I miss you. Some days I miss you less than the others, some days I don't think about you at all. I don't want you to be back, I don't want you to keep suffering because of me, because of the way I am. I do want you back but only for a moment, just so you can know how terribly sorry I am for hurting you. I have no way of reaching you since you did to me what I've done to everyone I've ever met online and that's okay, I deserve it. But I would like you to know that I didn't hurt you on purpose, that I am very sorry. Your memory has been strong recently because I dreamed about you, I dreamed I found a way to reach you and in that dream I was aware it was a dream, I was aware I'd wake up and I wouldn't know how to get in touch with you. I want to apologize, I've been wanting to apologize for over 250 days, and I know those days will become a year soon because you won't come back and I respect that. I'm very sorry. I am. I've been trying to not commit the same mistakes again but knowing I hurt you so bad and I have no way of apologizing, I don't think that will ever leave me alone. And I accept that too. It's okay. I just wish I had one or two more minutes with you to say I'm sorry.
Dear A. D.
I still wonder how things would be if we were still together. I wanted to remain as your friend.

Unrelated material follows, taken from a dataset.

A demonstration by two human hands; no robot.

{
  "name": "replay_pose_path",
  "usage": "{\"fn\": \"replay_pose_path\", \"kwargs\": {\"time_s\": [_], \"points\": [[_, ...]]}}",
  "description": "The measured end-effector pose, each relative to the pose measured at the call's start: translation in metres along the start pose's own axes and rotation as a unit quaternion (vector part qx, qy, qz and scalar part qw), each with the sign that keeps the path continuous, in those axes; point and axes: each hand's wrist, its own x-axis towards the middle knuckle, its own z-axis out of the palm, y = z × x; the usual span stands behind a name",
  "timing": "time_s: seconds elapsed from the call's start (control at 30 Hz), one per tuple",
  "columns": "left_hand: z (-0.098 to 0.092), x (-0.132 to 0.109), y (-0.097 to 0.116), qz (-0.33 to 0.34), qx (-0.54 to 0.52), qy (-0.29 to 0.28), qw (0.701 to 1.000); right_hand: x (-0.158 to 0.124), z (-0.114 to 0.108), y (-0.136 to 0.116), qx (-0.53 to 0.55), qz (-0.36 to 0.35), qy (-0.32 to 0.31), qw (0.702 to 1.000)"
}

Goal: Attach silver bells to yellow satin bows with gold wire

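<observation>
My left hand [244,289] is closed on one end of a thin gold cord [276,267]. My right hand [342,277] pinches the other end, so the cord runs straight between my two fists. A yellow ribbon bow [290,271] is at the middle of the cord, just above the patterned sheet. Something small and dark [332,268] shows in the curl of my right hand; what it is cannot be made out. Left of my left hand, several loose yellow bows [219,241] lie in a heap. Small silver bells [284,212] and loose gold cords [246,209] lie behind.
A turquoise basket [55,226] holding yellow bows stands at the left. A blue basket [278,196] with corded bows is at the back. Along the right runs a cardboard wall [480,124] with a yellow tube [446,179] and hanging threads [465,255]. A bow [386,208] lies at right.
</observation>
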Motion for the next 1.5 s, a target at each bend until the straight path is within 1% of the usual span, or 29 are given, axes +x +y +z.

I loved you so much it made me sick in the head. I'll always wonder if we could have worked out, if I hadn't been so fucked up by everything that happened before I met you. Love in and of itself messes me up - I don't know how to separate it from psychosis. I'm sorry I was so horrible to deal with after we broke up and I hope you're happy with her. Distance and time have restored my sanity. I'll always love you, a little. Even if I don't deserve to. I hope someday you can forgive me.